# [WHAT YOU WILL DO]
The response must consist of the complete listing below, reproduced without alteration.

───── INFORMATION SHOWN

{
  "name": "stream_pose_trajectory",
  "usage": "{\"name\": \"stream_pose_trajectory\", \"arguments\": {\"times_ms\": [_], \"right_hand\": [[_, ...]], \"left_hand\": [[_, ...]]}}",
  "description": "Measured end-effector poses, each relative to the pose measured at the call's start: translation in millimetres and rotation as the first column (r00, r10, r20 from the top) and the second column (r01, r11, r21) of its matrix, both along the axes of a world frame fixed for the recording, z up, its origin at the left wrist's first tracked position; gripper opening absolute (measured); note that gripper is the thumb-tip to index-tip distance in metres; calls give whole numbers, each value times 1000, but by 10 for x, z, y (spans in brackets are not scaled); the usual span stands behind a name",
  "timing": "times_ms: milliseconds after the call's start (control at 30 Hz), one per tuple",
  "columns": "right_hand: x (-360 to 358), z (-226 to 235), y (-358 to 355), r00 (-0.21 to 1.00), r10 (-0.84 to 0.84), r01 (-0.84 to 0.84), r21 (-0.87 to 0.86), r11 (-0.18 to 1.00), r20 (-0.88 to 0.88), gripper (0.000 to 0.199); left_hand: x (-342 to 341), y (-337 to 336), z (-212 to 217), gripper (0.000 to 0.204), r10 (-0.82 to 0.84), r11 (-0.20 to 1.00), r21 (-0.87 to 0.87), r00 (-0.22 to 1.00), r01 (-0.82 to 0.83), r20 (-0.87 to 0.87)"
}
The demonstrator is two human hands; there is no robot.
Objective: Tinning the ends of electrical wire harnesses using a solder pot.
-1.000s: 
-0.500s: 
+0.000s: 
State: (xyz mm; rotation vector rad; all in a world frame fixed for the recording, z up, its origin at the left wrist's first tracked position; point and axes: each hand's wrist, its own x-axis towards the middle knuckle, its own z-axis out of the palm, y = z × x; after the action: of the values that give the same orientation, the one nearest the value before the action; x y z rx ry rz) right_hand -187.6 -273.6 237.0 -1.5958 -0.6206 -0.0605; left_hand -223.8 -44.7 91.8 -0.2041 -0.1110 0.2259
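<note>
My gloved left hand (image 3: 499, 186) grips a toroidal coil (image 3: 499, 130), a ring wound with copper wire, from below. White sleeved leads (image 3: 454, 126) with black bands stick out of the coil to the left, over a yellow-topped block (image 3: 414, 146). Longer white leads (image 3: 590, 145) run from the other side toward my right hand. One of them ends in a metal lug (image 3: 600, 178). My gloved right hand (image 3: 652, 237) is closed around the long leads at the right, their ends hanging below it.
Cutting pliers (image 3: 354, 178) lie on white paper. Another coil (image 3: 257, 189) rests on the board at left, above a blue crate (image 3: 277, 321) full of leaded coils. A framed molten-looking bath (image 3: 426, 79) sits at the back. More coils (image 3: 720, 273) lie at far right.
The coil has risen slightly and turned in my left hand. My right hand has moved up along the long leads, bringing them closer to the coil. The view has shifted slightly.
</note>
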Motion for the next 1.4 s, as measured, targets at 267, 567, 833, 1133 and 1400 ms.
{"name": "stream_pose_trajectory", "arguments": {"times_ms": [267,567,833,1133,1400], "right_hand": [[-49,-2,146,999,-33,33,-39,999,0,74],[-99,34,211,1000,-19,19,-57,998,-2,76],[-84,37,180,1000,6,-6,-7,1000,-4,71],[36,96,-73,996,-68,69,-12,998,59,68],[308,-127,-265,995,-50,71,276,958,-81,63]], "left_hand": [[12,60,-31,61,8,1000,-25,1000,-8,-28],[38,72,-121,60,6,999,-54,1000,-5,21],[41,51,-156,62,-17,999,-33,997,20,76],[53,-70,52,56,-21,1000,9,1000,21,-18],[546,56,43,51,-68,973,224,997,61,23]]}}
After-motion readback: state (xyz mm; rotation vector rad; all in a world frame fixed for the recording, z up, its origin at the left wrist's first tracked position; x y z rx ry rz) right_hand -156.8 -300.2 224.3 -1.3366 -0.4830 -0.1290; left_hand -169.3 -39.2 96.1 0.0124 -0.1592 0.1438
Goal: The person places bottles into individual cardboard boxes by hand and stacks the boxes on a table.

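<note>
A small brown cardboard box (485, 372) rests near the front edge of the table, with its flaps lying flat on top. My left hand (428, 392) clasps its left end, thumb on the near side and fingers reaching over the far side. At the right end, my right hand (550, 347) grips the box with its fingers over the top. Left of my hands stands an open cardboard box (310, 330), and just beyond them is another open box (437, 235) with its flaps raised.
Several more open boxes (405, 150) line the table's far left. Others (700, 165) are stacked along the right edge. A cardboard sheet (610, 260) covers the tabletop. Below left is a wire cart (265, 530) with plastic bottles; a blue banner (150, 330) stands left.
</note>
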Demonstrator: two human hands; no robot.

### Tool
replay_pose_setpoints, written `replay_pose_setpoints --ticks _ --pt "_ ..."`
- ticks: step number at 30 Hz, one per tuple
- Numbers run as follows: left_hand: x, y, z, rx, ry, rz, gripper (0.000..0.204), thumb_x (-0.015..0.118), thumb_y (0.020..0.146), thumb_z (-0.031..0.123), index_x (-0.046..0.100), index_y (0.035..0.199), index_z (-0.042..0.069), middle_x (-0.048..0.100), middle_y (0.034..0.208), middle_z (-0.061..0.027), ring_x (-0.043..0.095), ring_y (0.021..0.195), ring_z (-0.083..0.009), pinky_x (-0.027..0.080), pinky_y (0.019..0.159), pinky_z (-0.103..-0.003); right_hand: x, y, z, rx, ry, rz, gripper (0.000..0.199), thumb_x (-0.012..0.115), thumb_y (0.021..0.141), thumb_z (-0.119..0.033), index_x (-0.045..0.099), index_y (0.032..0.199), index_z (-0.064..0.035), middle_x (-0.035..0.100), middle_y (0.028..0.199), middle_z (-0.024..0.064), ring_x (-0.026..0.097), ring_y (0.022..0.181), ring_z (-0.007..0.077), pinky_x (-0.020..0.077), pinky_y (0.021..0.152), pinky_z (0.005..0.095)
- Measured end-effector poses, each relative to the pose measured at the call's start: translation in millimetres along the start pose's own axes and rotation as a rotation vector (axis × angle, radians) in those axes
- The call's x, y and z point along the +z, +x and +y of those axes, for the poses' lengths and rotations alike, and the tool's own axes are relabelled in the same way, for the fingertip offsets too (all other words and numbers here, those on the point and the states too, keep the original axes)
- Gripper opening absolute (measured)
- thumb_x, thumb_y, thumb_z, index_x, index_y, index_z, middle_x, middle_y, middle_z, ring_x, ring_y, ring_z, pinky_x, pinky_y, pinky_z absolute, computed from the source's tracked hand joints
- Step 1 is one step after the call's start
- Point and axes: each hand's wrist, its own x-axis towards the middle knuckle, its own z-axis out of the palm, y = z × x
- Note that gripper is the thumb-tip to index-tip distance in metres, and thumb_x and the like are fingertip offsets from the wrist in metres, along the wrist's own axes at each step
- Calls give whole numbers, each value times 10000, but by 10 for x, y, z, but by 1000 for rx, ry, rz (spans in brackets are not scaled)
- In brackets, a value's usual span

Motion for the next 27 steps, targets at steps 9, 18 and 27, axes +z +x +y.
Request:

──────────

# [TASK RESPONSE]
{
  "name": "stream_pose_trajectory",
  "usage": "{\"name\": \"stream_pose_trajectory\", \"arguments\": {\"times_ms\": [_], \"right_hand\": [[_, ...]], \"left_hand\": [[_, ...]]}}",
  "description": "Measured end-effector poses, each relative to the pose measured at the call's start: translation in millimetres and rotation as the first column (r00, r10, r20 from the top) and the second column (r01, r11, r21) of its matrix, both along the axes of a world frame fixed for the recording, z up, its origin at the left wrist's first tracked position; gripper opening absolute (measured); note that gripper is the thumb-tip to index-tip distance in metres; calls give whole numbers, each value times 1000, but by 10 for x, z, y (spans in brackets are not scaled); the usual span stands behind a name",
  "timing": "times_ms: milliseconds after the call's start (control at 30 Hz), one per tuple",
  "columns": "right_hand: x (-360 to 358), z (-226 to 235), y (-358 to 355), r00 (-0.21 to 1.00), r10 (-0.84 to 0.84), r01 (-0.84 to 0.84), r21 (-0.87 to 0.86), r11 (-0.18 to 1.00), r20 (-0.88 to 0.88), gripper (0.000 to 0.199); left_hand: x (-342 to 341), y (-337 to 336), z (-212 to 217), gripper (0.000 to 0.204), r10 (-0.82 to 0.84), r11 (-0.20 to 1.00), r21 (-0.87 to 0.87), r00 (-0.22 to 1.00), r01 (-0.82 to 0.83), r20 (-0.87 to 0.87)"
}
The demonstrator is two human hands; there is no robot.
Objective: Tinning the ends of electrical wire harnesses using a solder pot.
-1.000s: 
-0.500s: 
+0.000s: 
State: (xyz mm; rotation vector rad; all in a world frame fixed for the recording, z up, its origin at the left wrist's first tracked position; point and axes: each hand's wrist, its own x-axis towards the middle knuckle, its own z-axis out of the palm, y = z × x; after the action: of the values that give the same orientation, the one nearest the value before the action; x y z rx ry rz) right_hand -187.6 -273.6 237.0 -1.5958 -0.6206 -0.0605; left_hand -223.8 -44.7 91.8 -0.2041 -0.1110 0.2259
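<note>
My gloved left hand (image 3: 499, 186) grips a toroidal coil (image 3: 499, 130), a ring wound with copper wire, from below. White sleeved leads (image 3: 454, 126) with black bands stick out of the coil to the left, over a yellow-topped block (image 3: 414, 146). Longer white leads (image 3: 590, 145) run from the other side toward my right hand. One of them ends in a metal lug (image 3: 600, 178). My gloved right hand (image 3: 652, 237) is closed around the long leads at the right, their ends hanging below it.
Cutting pliers (image 3: 354, 178) lie on white paper. Another coil (image 3: 257, 189) rests on the board at left, above a blue crate (image 3: 277, 321) full of leaded coils. A framed molten-looking bath (image 3: 426, 79) sits at the back. More coils (image 3: 720, 273) lie at far right.
The coil has risen slightly and turned in my left hand. My right hand has moved up along the long leads, bringing them closer to the coil. The view has shifted slightly.
</note>
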Motion for the next 1.4 s, as measured, targets at 267, 567, 833, 1133 and 1400 ms.
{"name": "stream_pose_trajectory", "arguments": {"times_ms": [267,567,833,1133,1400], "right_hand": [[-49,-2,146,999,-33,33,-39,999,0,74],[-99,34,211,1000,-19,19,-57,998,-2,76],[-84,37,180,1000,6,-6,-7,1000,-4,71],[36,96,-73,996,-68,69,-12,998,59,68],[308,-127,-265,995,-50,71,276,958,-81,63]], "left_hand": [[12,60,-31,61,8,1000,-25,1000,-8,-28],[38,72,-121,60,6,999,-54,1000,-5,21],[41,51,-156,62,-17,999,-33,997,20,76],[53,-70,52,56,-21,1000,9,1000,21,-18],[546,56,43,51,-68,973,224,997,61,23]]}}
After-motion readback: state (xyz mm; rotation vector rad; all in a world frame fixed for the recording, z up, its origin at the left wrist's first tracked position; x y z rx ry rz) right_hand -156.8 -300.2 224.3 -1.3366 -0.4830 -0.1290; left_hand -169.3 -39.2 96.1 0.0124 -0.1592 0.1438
Goal: The person places bottles into individual cardboard boxes by hand and stacks the boxes on a table.

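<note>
A small brown cardboard box (485, 372) rests near the front edge of the table, with its flaps lying flat on top. My left hand (428, 392) clasps its left end, thumb on the near side and fingers reaching over the far side. At the right end, my right hand (550, 347) grips the box with its fingers over the top. Left of my hands stands an open cardboard box (310, 330), and just beyond them is another open box (437, 235) with its flaps raised.
Several more open boxes (405, 150) line the table's far left. Others (700, 165) are stacked along the right edge. A cardboard sheet (610, 260) covers the tabletop. Below left is a wire cart (265, 530) with plastic bottles; a blue banner (150, 330) stands left.
</note>
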Demonstrator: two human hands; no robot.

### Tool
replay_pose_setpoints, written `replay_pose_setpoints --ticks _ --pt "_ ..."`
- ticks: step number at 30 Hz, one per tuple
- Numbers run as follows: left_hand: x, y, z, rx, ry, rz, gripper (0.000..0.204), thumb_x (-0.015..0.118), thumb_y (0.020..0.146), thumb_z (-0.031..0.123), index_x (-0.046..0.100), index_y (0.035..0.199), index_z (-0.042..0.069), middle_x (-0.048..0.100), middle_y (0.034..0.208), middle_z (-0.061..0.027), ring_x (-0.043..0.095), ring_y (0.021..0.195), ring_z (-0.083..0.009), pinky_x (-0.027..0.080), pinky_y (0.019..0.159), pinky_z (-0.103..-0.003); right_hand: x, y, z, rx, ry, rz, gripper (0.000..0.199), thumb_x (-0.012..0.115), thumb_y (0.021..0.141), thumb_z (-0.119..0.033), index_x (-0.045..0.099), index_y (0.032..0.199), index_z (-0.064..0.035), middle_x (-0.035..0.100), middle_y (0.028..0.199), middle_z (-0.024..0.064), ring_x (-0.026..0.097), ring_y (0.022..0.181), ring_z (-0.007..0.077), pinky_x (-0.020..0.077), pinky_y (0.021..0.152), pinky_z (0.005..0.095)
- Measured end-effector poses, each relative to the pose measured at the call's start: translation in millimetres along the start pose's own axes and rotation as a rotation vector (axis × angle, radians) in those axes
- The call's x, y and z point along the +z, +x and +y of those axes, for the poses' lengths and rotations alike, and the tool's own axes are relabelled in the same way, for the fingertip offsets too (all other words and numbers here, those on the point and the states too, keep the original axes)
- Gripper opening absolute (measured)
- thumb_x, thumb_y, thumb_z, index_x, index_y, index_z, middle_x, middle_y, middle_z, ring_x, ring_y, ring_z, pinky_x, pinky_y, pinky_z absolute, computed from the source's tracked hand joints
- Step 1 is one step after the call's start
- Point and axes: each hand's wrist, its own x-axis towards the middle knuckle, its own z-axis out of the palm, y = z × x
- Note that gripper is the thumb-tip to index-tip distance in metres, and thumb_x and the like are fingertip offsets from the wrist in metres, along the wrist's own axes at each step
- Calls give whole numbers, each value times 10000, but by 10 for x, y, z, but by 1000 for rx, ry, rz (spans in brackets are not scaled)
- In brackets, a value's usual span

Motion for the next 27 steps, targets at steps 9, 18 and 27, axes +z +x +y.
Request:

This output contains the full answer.